## What this task involves
Pictures in the data below are not part of the copy; transcribe everything else exactly.
+===+
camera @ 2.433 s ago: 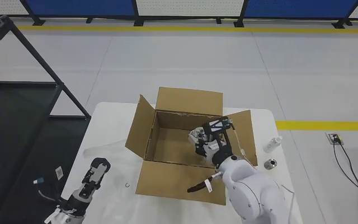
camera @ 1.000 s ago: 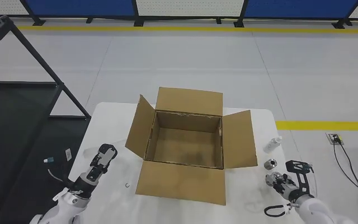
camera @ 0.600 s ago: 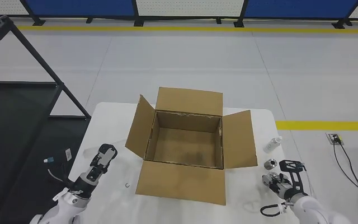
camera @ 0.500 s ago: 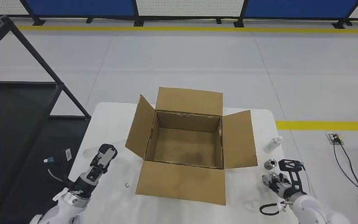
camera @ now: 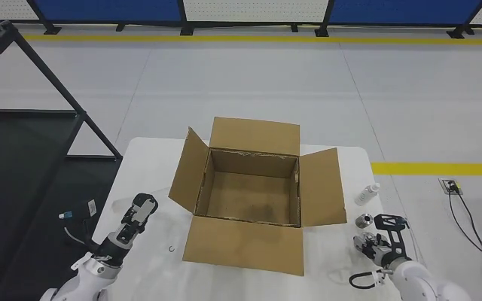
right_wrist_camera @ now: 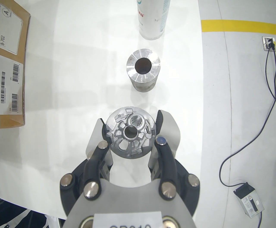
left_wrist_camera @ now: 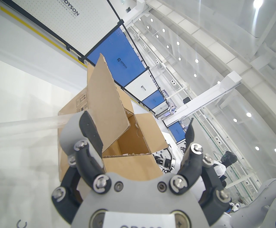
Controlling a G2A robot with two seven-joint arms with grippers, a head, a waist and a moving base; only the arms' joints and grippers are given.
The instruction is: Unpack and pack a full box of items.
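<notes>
Right gripper: closed to the width of a cast metal hub, one finger pad on each side of its rim.
Hub: face up, bore vertical, low at the right edge of the white table; resting or just above, cannot tell.
Left gripper: spread wide, nothing between the jaws, over the table's left side and aimed at the cardboard box.
Box: mid-table, all four flaps folded out, floor bare as seen from above.
Row on the right: hub nearest the robot, steel sleeve just ahead of the fingertips, white bottle beyond it; one straight line, each apart from the next.
Relation that matters: sleeve dead ahead of the fingers, box off to the gripper's left, right arm far nearer to all three items than the left.
Step, as judged: unpacking close to done, hub at its set-down spot.
Next move, as judged: open evenly, lift straight up, no forward drift.
Risk: a nudge to the sleeve, or the hub tipped by an uneven release.
</notes>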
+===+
## Worked solution
camera @ 2.433 s ago: 
camera @ 1.000 s ago: 
camera @ 0.600 s ago: 
camera @ 0.500 s ago: 
camera @ now: 
right_wrist_camera @ now: 
left_wrist_camera @ now: 
Controlling a G2A robot with two seven-joint arms with grippers, a head, a waist and a moving base; only the arms' joints and grippers are given.
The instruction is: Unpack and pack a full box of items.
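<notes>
Right gripper: closed to the width of a cast metal hub, one finger pad on each side of its rim.
Hub: face up, bore vertical, low at the right edge of the white table; resting or just above, cannot tell.
Left gripper: spread wide, nothing between the jaws, over the table's left side and aimed at the cardboard box.
Box: mid-table, all four flaps folded out, floor bare as seen from above.
Row on the right: hub nearest the robot, steel sleeve just ahead of the fingertips, white bottle beyond it; one straight line, each apart from the next.
Relation that matters: sleeve dead ahead of the fingers, box off to the gripper's left, right arm far nearer to all three items than the left.
Step, as judged: unpacking close to done, hub at its set-down spot.
Next move, as judged: open evenly, lift straight up, no forward drift.
Risk: a nudge to the sleeve, or the hub tipped by an uneven release.
</notes>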

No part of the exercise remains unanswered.